In onderdeel DO wordt artikel 10.3d als volgt gewijzigd:
1. Het zevende lid vervalt.
2. Het achtste lid vervalt.
Momenteel biedt het wetsvoorstel instellingen de ruimte om in verband met de eigen aard af te wijken van de voor de openbare instellingen geldende bepalingen omtrent de externe rechtsbescherming en bestuursstructuur en medezeggenschap. Artikel 9.51 regelt voor wat betreft het onderscheid tussen college van bestuur en raad van toezicht dat de organieke scheiding alleen geldt voor openbare instellingen en niet voor bijzondere. Ook biedt het wetsvoorstel een afwijkingsmogelijkheid van de medezeggenschapsvoorschriften voor bijzondere instellingen. De VVD wil dergelijke uitzonderingen voor bijzondere instellingen uit de wet halen, zodat iedere bekostigde instellingen onder dezelfde governance-regelgeving valt.

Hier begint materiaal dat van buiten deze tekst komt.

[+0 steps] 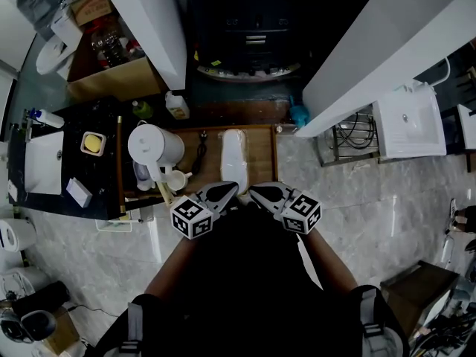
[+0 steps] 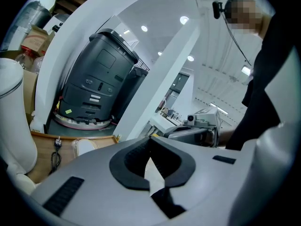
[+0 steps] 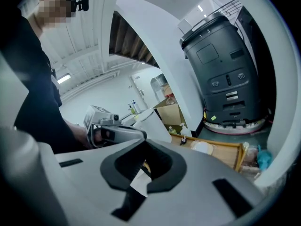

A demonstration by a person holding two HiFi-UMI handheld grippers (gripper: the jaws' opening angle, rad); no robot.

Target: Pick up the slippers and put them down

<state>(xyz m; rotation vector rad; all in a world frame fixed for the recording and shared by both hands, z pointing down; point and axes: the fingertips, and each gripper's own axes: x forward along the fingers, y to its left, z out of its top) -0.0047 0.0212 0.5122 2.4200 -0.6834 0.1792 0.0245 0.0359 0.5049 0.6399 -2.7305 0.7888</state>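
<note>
- Left gripper point(image 1: 225, 191): jaws clenched tip to tip, with nothing between the black pads point(image 2: 129, 161). It is held low in front of the person's dark torso, and its marker cube point(image 1: 192, 217) faces up.
- Right gripper point(image 1: 258, 192): jaws likewise pressed together and empty. It sits just beside the left gripper, and the two tips angle toward each other. From the left gripper view it point(image 2: 192, 129) shows off to the side, gripped in a hand.
- Slippers point(image 1: 233, 158): white, lying lengthwise on the wooden tray point(image 1: 262, 155), just beyond both gripper tips and held by neither. Whether this is one slipper or a stacked pair cannot be told. They also appear as a pale shape point(image 2: 83, 146) in the left gripper view and in the right gripper view point(image 3: 202, 147).
- Wooden tray: a low, rimmed board on the grey stone floor point(image 1: 372, 192).
- Kettle point(image 1: 152, 146): white, standing at the tray's left end.
- Cup point(image 1: 178, 179): small and white, just beside the kettle.
- Cable point(image 1: 201, 152): black, with a plug, lying on the tray between the kettle and the slippers.
- Black machine point(image 1: 249, 24): a tall unit on a round base, standing beyond the tray.
</note>
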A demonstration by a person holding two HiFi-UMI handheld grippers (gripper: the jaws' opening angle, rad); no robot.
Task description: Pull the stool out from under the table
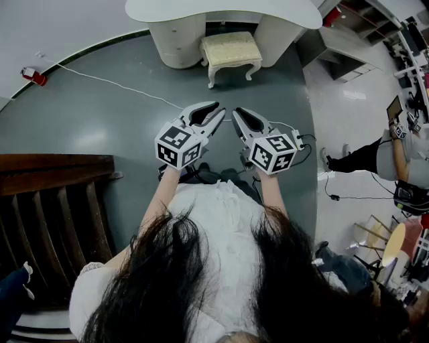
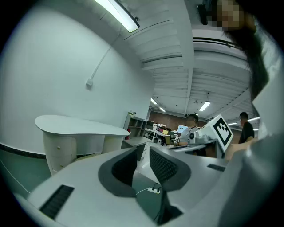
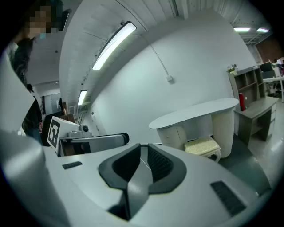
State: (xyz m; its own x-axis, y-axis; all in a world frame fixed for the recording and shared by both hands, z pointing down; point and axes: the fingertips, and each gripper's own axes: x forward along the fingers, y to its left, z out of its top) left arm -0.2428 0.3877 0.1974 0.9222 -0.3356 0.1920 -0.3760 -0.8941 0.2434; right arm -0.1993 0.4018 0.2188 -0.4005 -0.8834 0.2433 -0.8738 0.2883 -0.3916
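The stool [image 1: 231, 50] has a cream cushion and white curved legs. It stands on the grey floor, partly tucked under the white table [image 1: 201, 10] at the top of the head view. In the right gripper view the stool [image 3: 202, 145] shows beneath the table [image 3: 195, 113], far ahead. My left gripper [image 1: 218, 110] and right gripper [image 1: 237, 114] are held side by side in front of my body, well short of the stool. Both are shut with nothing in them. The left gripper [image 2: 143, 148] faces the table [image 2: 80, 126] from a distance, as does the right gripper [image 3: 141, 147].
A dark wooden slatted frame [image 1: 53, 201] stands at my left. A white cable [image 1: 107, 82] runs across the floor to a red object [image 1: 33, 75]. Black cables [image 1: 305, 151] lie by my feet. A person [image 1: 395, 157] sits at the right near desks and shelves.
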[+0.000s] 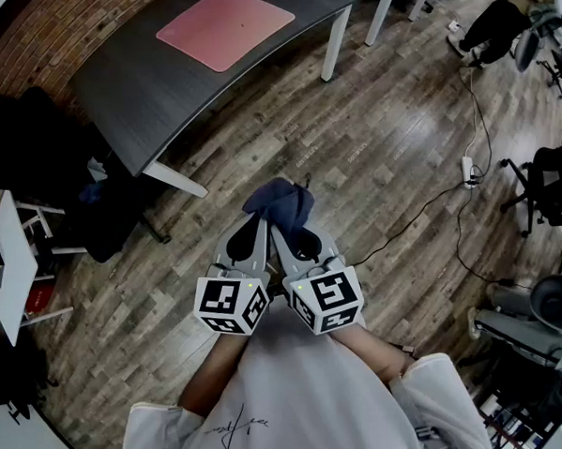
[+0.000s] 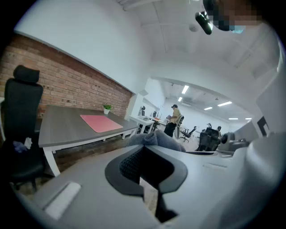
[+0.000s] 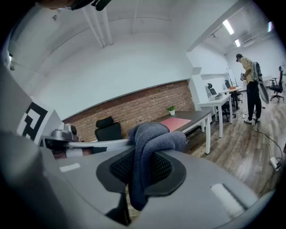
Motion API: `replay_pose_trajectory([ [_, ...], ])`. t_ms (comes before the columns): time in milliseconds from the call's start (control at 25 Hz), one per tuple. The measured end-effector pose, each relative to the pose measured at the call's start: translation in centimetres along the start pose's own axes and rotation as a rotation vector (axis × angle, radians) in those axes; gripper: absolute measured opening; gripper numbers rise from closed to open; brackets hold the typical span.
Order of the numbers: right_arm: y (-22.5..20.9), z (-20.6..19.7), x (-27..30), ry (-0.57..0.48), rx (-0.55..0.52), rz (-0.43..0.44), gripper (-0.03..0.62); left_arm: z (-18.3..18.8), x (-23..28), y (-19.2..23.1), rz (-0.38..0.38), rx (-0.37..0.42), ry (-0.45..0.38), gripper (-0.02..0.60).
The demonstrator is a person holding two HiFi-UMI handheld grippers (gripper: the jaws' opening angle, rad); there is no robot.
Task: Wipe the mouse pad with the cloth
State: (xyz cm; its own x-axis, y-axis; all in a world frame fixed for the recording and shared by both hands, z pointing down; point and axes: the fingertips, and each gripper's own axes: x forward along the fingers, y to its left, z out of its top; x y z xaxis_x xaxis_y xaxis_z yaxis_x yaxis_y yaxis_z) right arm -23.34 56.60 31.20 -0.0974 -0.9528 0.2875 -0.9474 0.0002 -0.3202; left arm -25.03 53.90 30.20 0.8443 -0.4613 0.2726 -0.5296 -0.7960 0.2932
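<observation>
A pink mouse pad point(image 1: 226, 26) lies on the dark desk point(image 1: 152, 85) at the top of the head view, far from both grippers. It also shows on the desk in the left gripper view point(image 2: 101, 123) and the right gripper view point(image 3: 175, 123). My right gripper point(image 1: 290, 223) is shut on a dark blue-grey cloth point(image 1: 280, 202), which bunches over its tips point(image 3: 149, 138). My left gripper point(image 1: 253, 222) sits right beside it, shut with nothing between its pads point(image 2: 134, 165). Both are held together above the wooden floor, in front of the person's body.
A black office chair point(image 2: 22, 116) stands at the desk's near end. A small plant point(image 2: 106, 108) sits on the desk's far side. A white side table point(image 1: 6, 261) is at the left. A power strip point(image 1: 467, 170) with cables lies on the floor at the right. A person point(image 3: 249, 85) stands far off.
</observation>
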Motion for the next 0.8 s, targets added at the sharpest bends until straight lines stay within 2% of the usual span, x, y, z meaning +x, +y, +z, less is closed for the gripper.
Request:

Onderdeel I van het amendement schrapt zowel de mogelijkheid om een functionele scheiding tussen toezicht en bestuur aan te brengen als de mogelijkheid om bij de medezeggenschap af te wijken op grond van de eigen aard van de bijzondere instelling.
Onderdeel II schrapt eveneens een bepaling over het afwijken op grond van de eigen aard van de bijzondere instelling Onderdeel III schrapt de mogelijkheid van functionele scheiding bij hogescholen.